ÉTHIQUE
Chirurgien-dentiste, titulaire d’une maîtrise de philosophie et d’un master d’éthique médicale et biologique
L’évolution de la connaissance de la pathologie de l’ATM1 et de la manducation nous a vraiment fait changer de millénaire. Aujourd’hui, elle nous permet de soigner de façon moins agressive.
Du point de vue de la pathologie, étymologiquement « le discours sur la maladie », il semble que les années 1990 ont été le moment d’une grande réévaluation des concepts et d’une remise en cause des pratiques acquises. Depuis les années 2000, avec l’exigence de méthode dans les études et des avancées dans différents domaines (neurologie, pharmacologie, etc.), les pratiques ont été réévaluées à l’aune de leurs effets constatés en clinique (approche inductive) et non de la causalité supposée en théorie (approche déductive). L’occlusodontie, pour le dire ainsi, ou tout ce qui s’occupe de traiter les troubles de l’ATM et de la manducation, vit une sorte de période de crise particulière qui ressemble à une renaissance, référence faite à la période historique qui vit l’Europe occidentale sortir d’un Moyen Âge plus riche qu’on nous l’a fait croire pour s’ouvrir sur l’époque moderne et l’humanisme, la découverte d’un nouveau continent, de l’altérité des civilisations, et un regard neuf sur l’Antiquité.

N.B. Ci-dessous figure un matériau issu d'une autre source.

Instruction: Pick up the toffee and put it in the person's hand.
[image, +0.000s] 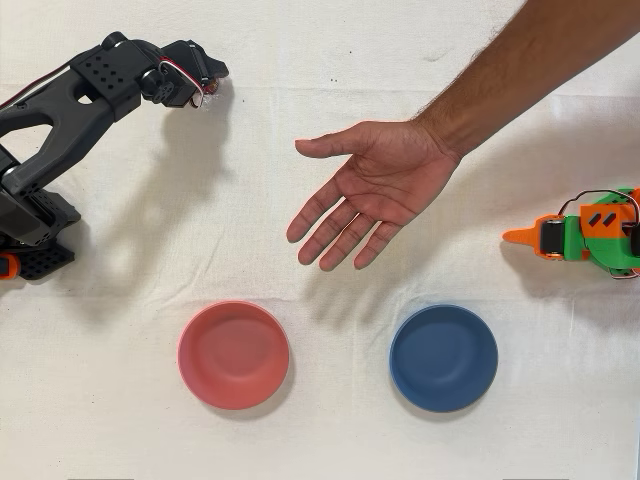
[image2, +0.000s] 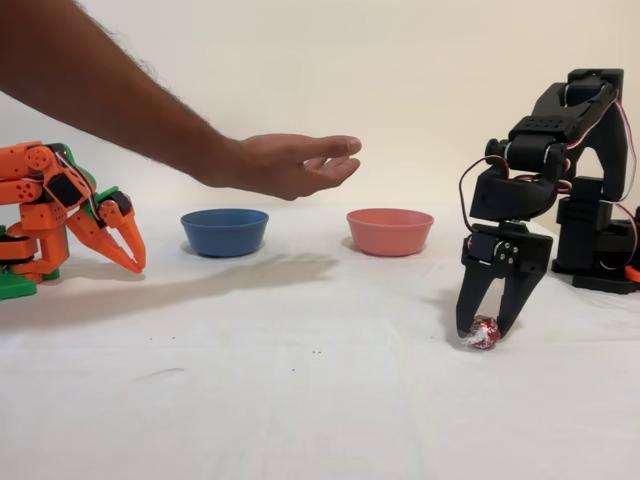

Si le traitement des troubles liés à l’ATM se retrace jusqu’à la première œuvre médicale majeure qui nous est parvenue, celle d’Hippocrate, voire au-delà, il faut dater aux XVIIIe et XIXe siècles l’établissement de tout un corpus qui reconnaît la pathologie de l’occlusion et de l’ATM en tant que telle2. L’élément central est « la conviction que la fonction et, en conséquence, la santé des articulations temporo-mandibulaires et des muscles associés étaient essentiellement dépendantes de l’occlusion3 ». C’est la croyance centrale (axiomatique) du modèle. Va s’ajouter l’idée pour la thérapeutique que le traitement requiert une conception particulière de la relation entre les mâchoires et de l’occlusion4. C’est l’attribution causale. Cela a conduit à des traitements très agressifs, sans grande efficacité sur les symptômes finalement.
Une progressive remise en cause de ce modèle s’est faite avec des progrès comme ceux de la neurophysiologie de la douleur et de la neuropharmacologie. L’approche a changé et de grandes demandes et activités de publication de critères d’évaluation ont vu le jour dans les années 1980 et 1990 avec une insistance sur le rôle du diagnostic différentiel. Aujourd’hui, le travail doit se faire en équipe multidisciplinaire avec des critères portés sur l’évaluation des effets et de la santé.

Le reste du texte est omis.